One thing I noticed is: in any approach, I think use_physical_tlist 
needs to be modified so that it disables doing build_physical_tlist for 
a foreign scan in the case where the FDW added resjunk columns for 
UPDATE/DELETE that are different from user/system columns of the foreign 
table; else such columns would not be emitted from the foreign scan.

Best regards,
Etsuro Fujita

[2] https://www.postgresql.org/message-id/8627.1526591849%40sss.pgh.pa.us


Re: Problem while updating a foreign table pointing to a partitionedtable on foreign server

От
Etsuro Fujita
Дата:
(2018/09/21 20:03), Etsuro Fujita wrote:
> (2018/09/18 21:14), Kyotaro HORIGUCHI wrote:
>> At Fri, 14 Sep 2018 22:01:39 +0900, Etsuro
>> Fujita<fujita.etsuro@lab.ntt.co.jp> wrote
>> in<5B9BB133.1060107@lab.ntt.co.jp>
>>> I wrote a patch using
>>> the Param-based approach, and compared the two approaches.

>>> I don't think
>>> there would be any warts as discussed above in the Param-based
>>> approach for now. (That approach modifies the planner so that the
>>> targetrel's tlist would contain Params as well as Vars/PHVs, so
>>> actually, it breaks the planner assumption that a rel's tlist would
>>> only include Vars/PHVs, but I don't find any issues on that at least
>>> for now. Will look into that in more detail.)

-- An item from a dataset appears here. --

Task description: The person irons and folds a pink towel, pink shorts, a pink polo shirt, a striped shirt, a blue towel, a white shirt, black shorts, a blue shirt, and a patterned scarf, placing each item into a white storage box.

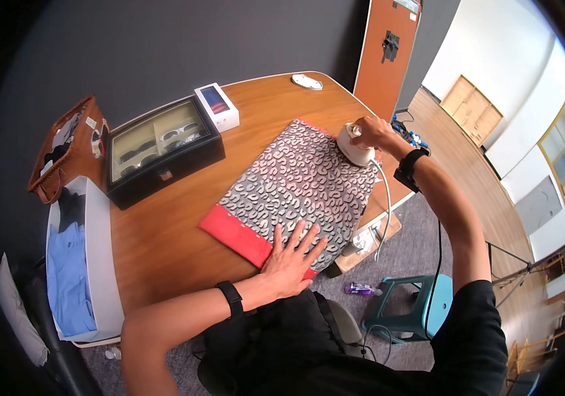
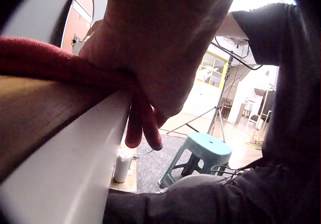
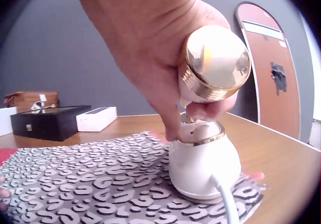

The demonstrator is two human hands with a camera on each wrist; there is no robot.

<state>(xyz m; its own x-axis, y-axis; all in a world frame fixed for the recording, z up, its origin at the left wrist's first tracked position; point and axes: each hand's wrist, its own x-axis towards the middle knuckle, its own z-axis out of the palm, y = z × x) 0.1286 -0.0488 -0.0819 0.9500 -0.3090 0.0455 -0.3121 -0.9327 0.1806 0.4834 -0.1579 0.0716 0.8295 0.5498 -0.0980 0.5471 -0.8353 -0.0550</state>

I spent quite a bit of time looking into that, but I couldn't find any 
issues, including ones discussed in [1]:

* In contrib/postgres_fdw, the patch does the special handling of the 
Param representing the remote table OID in deparsing a remote SELECT 
query and building fdw_scan_tlist, but it wouldn't need the 
pull_var_clause change as proposed in [1].  And ISTM that that handling 
would be sufficient to avoid errors like 'variable not found in subplan 
target lists' as in [1].

* Params as extra target expressions can never be used as Pathkeys or 
something like that, so it seems unlikely that that approach would cause 
'could not find pathkey item to sort' errors in 
prepare_sort_from_pathkeys() as in [1].

* I checked other parts of the planner such as subselect.c and 
setrefs.c, but I couldn't find any issues.

>>> What do you think about that?

>> I confirmed that a FOREIGN_PARAM_EXEC is evaluated and stored
>> into the parent node. For the mentioned Merge/Sort/ForeignScan
>> case, Sort node takes the parameter value via projection. I
>> didn't know PARAM_EXEC works that way. I consulted nodeNestLoop
>> but not fully understood.
>>
>> So I think it works. I still don't think expanded tupledesc is
>> not wart but this is smarter than that. Addition to that, it
>> seems back-patchable. I must admit that yours is better.

I also think that approach would be back-patchable to PG9.3, where 
contrib/postgres_fdw landed with the writable functionality, so I'm 
inclined to vote for the Param-based approach.  Attached is an updated 
version of the patch.  Changes:

* Added this to use_physical_tlist():

> One thing I noticed is: in any approach, I think use_physical_tlist
> needs to be modified so that it disables doing build_physical_tlist for
> a foreign scan in the case where the FDW added resjunk columns for
> UPDATE/DELETE that are different from user/system columns of the foreign
> table; else such columns would not be emitted from the foreign scan.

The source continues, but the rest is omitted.